All these software distributions are open source, licensed under the GNU General Public License (v3 or later for Stanford CoreNLP; v2 or later for the other releases). Note that this is the full GPL, which allows many free uses, but does not allow its incorporation (even in part or in translation) into any type of proprietary software which you distribute. Commercial licensing is also available; please contact us if you are interested. Bug fixes and code contributions are very welcome; see the contributing page on our GitHub site.

Stanford CoreNLP
An integrated suite of natural language processing tools for English, Spanish, and (mainland) Chinese in Java, including tokenization, part-of-speech tagging, named entity recognition, parsing, and coreference. See also: Stanford Deterministic Coreference Resolution, the online CoreNLP demo, and the CoreNLP FAQ.
Stanford Parser
Implementations of probabilistic natural language parsers in Java: highly optimized PCFG and dependency parsers, a lexicalized PCFG parser, a neural-network dependency parser, and a deep learning reranker. See also: Online parser demo, the Stanford Dependencies page, neural-network dependency parser documentation, and Parser FAQ.
Stanford POS Tagger
A maximum-entropy (CMM) part-of-speech (POS) tagger for English, Arabic, Chinese, French, German, and Spanish, in Java.

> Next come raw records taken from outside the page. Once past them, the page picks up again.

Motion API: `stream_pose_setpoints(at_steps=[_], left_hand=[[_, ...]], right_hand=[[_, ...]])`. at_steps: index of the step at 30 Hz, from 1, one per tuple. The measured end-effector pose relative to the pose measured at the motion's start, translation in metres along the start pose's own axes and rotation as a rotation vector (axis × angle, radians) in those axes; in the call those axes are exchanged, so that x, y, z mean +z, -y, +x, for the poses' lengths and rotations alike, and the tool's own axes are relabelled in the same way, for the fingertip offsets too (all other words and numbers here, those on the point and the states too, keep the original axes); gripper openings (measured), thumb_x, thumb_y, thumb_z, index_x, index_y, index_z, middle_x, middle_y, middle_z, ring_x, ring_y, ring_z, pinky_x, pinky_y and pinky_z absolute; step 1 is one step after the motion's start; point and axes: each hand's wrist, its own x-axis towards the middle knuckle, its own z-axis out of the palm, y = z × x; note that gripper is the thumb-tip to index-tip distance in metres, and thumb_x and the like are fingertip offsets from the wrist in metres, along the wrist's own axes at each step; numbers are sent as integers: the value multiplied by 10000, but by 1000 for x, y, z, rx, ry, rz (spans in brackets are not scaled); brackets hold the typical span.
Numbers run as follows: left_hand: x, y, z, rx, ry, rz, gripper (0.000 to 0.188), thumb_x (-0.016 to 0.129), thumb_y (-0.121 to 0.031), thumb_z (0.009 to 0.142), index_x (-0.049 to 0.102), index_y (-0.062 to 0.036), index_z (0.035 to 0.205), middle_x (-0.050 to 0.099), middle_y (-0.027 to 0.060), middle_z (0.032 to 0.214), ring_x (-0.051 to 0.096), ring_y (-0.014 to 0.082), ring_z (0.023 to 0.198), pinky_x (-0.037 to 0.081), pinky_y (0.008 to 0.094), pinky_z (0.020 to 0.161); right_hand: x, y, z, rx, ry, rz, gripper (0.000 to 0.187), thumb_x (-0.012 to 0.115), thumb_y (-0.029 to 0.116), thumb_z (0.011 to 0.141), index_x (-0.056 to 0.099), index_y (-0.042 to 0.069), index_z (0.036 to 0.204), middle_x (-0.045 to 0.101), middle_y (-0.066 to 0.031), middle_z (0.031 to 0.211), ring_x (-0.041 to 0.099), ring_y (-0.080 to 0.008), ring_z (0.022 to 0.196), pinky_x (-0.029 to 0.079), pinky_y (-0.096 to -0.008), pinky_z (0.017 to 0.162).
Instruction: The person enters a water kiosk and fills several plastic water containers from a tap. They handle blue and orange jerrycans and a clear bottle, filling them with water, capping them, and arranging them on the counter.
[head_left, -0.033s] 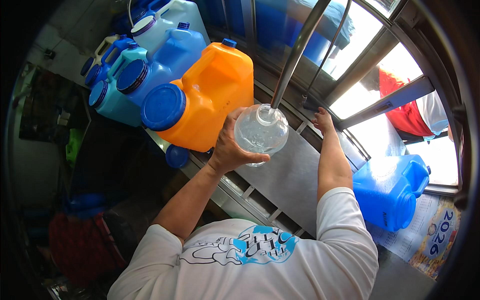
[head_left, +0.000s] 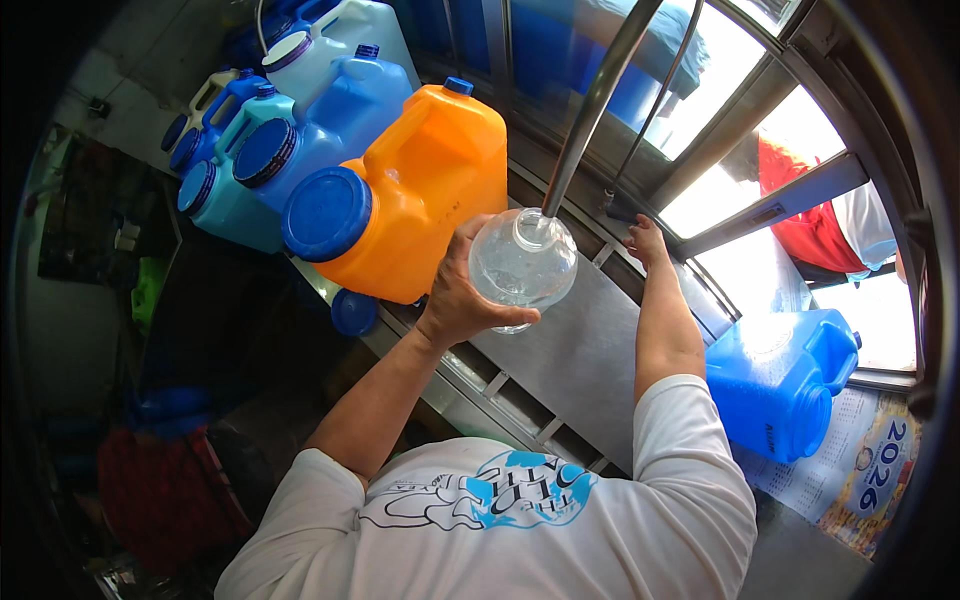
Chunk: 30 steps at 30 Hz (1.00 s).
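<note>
My left hand (head_left: 462,295) wraps round a clear round-bodied bottle (head_left: 520,275), thumb low on its near side. The bottle's open neck is right under the tip of a curved metal spout (head_left: 585,115). Clear liquid seems to be inside, but its level is hard to read. Farther right, my right hand (head_left: 648,240) reaches to a small dark handle (head_left: 622,213) by the window frame, with fingers bent at its end. Part of that grip is too small to see well. Left of the bottle stands an orange jug (head_left: 440,190) with blue caps, close to my left hand.
Several blue and pale jugs (head_left: 335,105) crowd the back left. A metal counter (head_left: 570,350) with slots runs below the bottle. On the right a blue jug (head_left: 775,370) lies by a printed calendar sheet (head_left: 870,470). Beyond the window, people's clothing (head_left: 810,215) shows.
</note>
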Motion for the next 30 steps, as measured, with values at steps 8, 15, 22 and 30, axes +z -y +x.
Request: stream_pose_setpoints(at_steps=[8, 15, 22, 30], left_hand=[[1, 3, 3, 32, 6, 28, 1078, 907, -455, 532, 317, -90, 1357, 439, 109, 1278, 460, 253, 1226, 416, 374, 1059], [0, 1, 5, 89, 4, 46, 1070, 913, -425, 533, 315, -86, 1354, 443, 107, 1280, 472, 260, 1214, 424, 372, 1050], [-1, 1, 4, 64, 5, 11, 1059, 921, -391, 525, 317, -83, 1339, 452, 108, 1270, 480, 254, 1206, 426, 369, 1047], [1, 5, 2, 50, 19, -31, 1059, 920, -400, 526, 309, -83, 1331, 456, 109, 1255, 484, 253, 1198, 426, 364, 1046]], right_hand=[[1, -1, 9, 60, 12, -205, 649, 566, 83, 876, 320, 191, 1466, 584, -119, 1163, 660, -237, 793, 523, -387, 625], [-1, 4, 6, 65, -19, -381, 665, 575, 95, 866, 313, 205, 1467, 647, -138, 1058, 687, -234, 766, 548, -398, 613], [2, 4, 1, 81, -28, -406, 675, 584, 105, 871, 297, 210, 1473, 647, -128, 1076, 677, -215, 711, 531, -363, 544], [2, 2, 3, 67, -42, -431, 699, 581, 99, 855, 286, 207, 1480, 627, -126, 1140, 674, -212, 698, 509, -344, 500]])
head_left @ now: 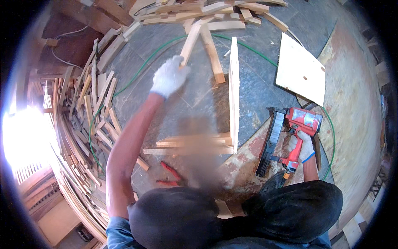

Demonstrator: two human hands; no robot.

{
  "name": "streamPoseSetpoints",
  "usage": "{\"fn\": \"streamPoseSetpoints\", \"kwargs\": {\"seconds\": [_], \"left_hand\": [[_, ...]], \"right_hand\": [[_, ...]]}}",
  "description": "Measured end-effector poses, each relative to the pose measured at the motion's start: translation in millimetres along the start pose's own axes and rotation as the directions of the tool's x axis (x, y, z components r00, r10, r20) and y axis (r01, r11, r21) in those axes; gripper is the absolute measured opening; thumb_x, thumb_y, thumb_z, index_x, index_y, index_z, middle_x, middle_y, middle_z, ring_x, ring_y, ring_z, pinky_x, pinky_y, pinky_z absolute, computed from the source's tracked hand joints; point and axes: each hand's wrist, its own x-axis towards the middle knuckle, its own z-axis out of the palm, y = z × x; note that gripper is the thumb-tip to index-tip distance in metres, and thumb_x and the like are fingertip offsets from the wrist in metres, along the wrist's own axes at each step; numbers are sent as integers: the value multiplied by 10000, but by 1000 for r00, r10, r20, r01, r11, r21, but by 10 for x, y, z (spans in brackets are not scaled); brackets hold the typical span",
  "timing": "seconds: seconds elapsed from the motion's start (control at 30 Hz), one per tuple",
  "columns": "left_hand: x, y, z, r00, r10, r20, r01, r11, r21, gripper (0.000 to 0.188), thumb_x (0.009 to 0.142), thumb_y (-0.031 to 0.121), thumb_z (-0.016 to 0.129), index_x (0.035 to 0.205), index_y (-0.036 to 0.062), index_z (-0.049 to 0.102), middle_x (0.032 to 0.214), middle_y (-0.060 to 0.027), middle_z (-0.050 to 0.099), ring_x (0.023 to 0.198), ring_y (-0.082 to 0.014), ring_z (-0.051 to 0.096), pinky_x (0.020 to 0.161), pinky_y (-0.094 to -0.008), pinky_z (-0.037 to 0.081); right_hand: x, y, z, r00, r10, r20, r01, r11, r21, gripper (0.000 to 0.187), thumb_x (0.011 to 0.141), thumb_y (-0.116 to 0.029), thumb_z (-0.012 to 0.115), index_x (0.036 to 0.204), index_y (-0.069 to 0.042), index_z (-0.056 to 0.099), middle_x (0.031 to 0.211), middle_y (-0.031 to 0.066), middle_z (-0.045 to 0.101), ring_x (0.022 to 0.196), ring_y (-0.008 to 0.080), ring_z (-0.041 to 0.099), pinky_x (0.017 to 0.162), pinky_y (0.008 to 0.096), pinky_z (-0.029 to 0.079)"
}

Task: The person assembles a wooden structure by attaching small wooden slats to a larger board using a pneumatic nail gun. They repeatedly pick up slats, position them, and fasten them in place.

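My left hand (169, 78), in a white glove, reaches far out with its fingers closed around the near end of a wooden strip (191, 43). A second wooden strip (212, 56) lies close to its right. At the right, my gloved right hand (306, 147) grips the handle of a red nail gun (304, 119), whose long dark magazine points to the lower left. Between the hands, a pale board (234, 91) stands on edge. It meets several wooden slats (166, 151) at its near end, forming a corner. A brownish blur hides part of the slats.
Red-handled pliers (171, 172) lie on the floor near my knees. A pale square panel (301, 68) rests at the upper right. A green hose (145, 64) curves across the floor. Loose wood offcuts (110, 93) are piled at the left, with more strips (178, 16) at the far side.
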Motion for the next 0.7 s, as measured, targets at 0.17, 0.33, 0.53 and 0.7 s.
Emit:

Stanford Named Entity Recognizer
A Conditional Random Field sequence model, together with well-engineered features for Named Entity Recognition in English, Chinese, German, and Spanish. Online NER demo
Stanford Word Segmenter
A CRF-based word segmenter in Java. Supports Arabic and Chinese.
Stanford Classifier
A machine learning classifier, with good feature templates for text categorization. Provides Naive Bayes and a conditional loglinear classifier (a.k.a., a maximum entropy or multiclass logistic regression model).
Tregex, Tsurgeon, and Semgrex
Tools for matching patterns in linguistic trees (following the tgrep/tgrep2 tradition) and a tree-transformation utility built on top of this matching language. Also, a similar utility for matching patterns in dependency graphs.
Phrasal
A state-of-the-art phrase-based machine translation system.
Stanford EnglishTokenizer
A fast tokenizer for English text (producing Penn Treebank tokenization, roughly)
Stanford TokensRegex
A tool for matching regular expressions over tokens.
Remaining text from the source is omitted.